Otra fórmula, que es usada entre los griegos:

Sacerdote: Que Dios, quien perdonó a David, por medio de Natán el Profeta, a Pedro
que lloró amargamente por haberlo negado, a la pecadora al derramar lágrimas sobre
sus pies, al publicano y al hijo pródigo, que El te perdone, por medio de mí pecador, en
esta vida y en la otra y te haga comparecer sin culpa ante su temible tribunal, pues es
bendito por los siglos de los siglos. Amén.

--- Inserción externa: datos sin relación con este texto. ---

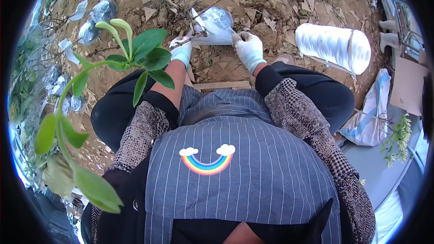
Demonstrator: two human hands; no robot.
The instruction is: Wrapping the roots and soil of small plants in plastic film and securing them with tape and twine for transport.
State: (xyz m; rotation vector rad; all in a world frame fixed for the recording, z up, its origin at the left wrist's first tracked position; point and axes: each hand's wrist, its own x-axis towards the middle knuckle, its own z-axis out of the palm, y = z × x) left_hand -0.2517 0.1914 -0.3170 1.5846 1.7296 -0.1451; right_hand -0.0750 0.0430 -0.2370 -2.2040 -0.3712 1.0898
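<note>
My right hand [248, 49], in a white knit glove with a soiled thumb and fingers, pinches one end of a strip of translucent white plastic film [215, 37]. The strip runs across to my left hand [180, 51], gloved the same way, whose fingers are curled at its other end and partly hidden by a thin woody branch [200, 35]. Just beyond the strip, a ball wrapped in shiny clear plastic [217, 17] rests close to the soil by the branch. A loose flap of the film stands up at the ball's left side.
A large roll of white plastic film [332, 48] lies on the soil at right. More wrapped balls [104, 11] hang on branches at left. A leafy shoot [135, 51] crosses the near left. A white-and-blue woven sack [368, 112] and cardboard [408, 84] stand at far right.
</note>
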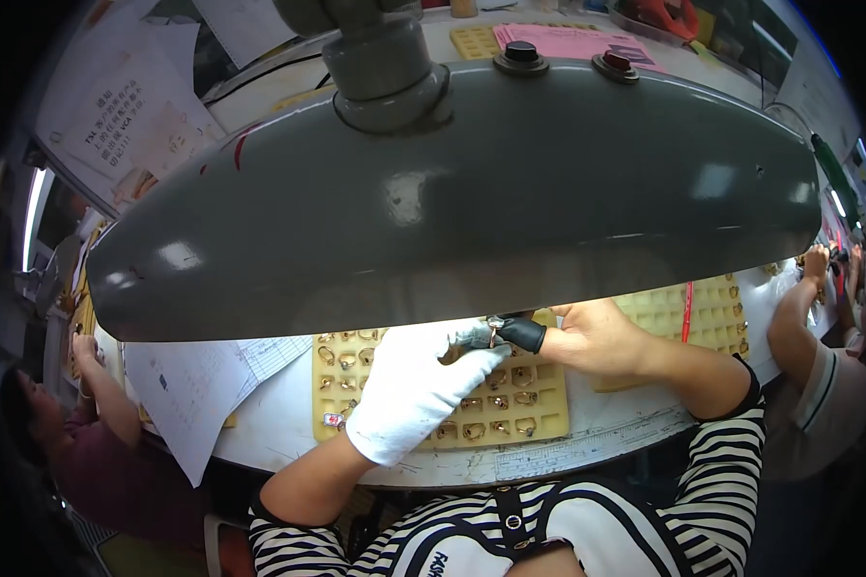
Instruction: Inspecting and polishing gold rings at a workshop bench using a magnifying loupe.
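Observation:
My left hand (422, 393), in a white cloth glove, pinches a gold-coloured ring (493, 333) with thumb and forefinger just under the lamp's edge. My right hand (584, 339) meets it from the other side, its thumb in a black finger cot (523, 334) pressed against the ring. The lamp hides part of the right fingers. Below both hands lies a yellow compartment tray (554, 427) with several stone-set rings (474, 430) in its slots. A small tag (333, 420) sits at its left side.
A large grey lamp (462, 216) spans the view above my hands. Right of the tray lies a second yellow tray (649, 314) with a red pen (687, 311). Papers (187, 389) overhang the table edge at left. A ruler (592, 451) runs along the front. People (94, 440) sit at both sides.

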Demonstrator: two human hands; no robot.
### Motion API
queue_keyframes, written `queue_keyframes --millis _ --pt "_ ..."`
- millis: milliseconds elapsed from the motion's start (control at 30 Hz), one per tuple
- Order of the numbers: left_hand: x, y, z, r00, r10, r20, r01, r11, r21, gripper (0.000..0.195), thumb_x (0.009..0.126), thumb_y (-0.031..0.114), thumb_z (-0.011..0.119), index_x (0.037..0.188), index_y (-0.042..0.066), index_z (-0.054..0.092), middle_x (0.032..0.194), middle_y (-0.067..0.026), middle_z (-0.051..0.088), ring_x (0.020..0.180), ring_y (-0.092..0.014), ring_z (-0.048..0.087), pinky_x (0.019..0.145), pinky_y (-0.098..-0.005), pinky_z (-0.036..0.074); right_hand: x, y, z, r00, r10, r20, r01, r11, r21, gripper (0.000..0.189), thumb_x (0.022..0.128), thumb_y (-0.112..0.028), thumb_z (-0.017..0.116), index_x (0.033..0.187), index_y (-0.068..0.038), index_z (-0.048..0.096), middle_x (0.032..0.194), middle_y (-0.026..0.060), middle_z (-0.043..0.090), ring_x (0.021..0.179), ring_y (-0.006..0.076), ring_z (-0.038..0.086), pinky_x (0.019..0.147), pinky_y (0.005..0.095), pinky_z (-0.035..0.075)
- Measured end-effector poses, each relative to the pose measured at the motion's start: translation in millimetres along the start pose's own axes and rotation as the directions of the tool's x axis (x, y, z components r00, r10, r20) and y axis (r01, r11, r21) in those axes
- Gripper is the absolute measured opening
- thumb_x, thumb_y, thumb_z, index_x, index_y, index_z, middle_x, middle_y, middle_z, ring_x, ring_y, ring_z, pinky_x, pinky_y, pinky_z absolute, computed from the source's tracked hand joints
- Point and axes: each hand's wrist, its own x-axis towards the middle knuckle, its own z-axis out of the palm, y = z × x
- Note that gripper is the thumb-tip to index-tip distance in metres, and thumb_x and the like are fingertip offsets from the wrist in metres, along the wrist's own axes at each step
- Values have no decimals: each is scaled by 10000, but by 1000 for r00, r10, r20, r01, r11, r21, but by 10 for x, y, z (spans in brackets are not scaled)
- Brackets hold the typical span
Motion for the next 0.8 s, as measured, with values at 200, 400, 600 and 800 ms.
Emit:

Al pronunciar cualquiera de las fórmulas anteriores, el Sacerdote impone el epitrajilion sobre la cabeza
del penitente y traza sobre él la señal de la Cruz. En caso de urgencia, solo será pronunciada cualquiera de
estas formulas y esa bastará para la absolución.

Se termina el Oficio, diciendo:

Verdaderamente es justo el celebrarte, oh Madre de Dios, para siempre bienaventurada


y exenta de pecado, la Madre de nuestro Dios. Tú eres más venerable que los
Querubines, más gloriosa que los Serafines. Te celebramos a Ti, que diste al mundo al
Verbo Dios, sin dejar de ser Virgen, y que eres la verdadera Madre de Dios.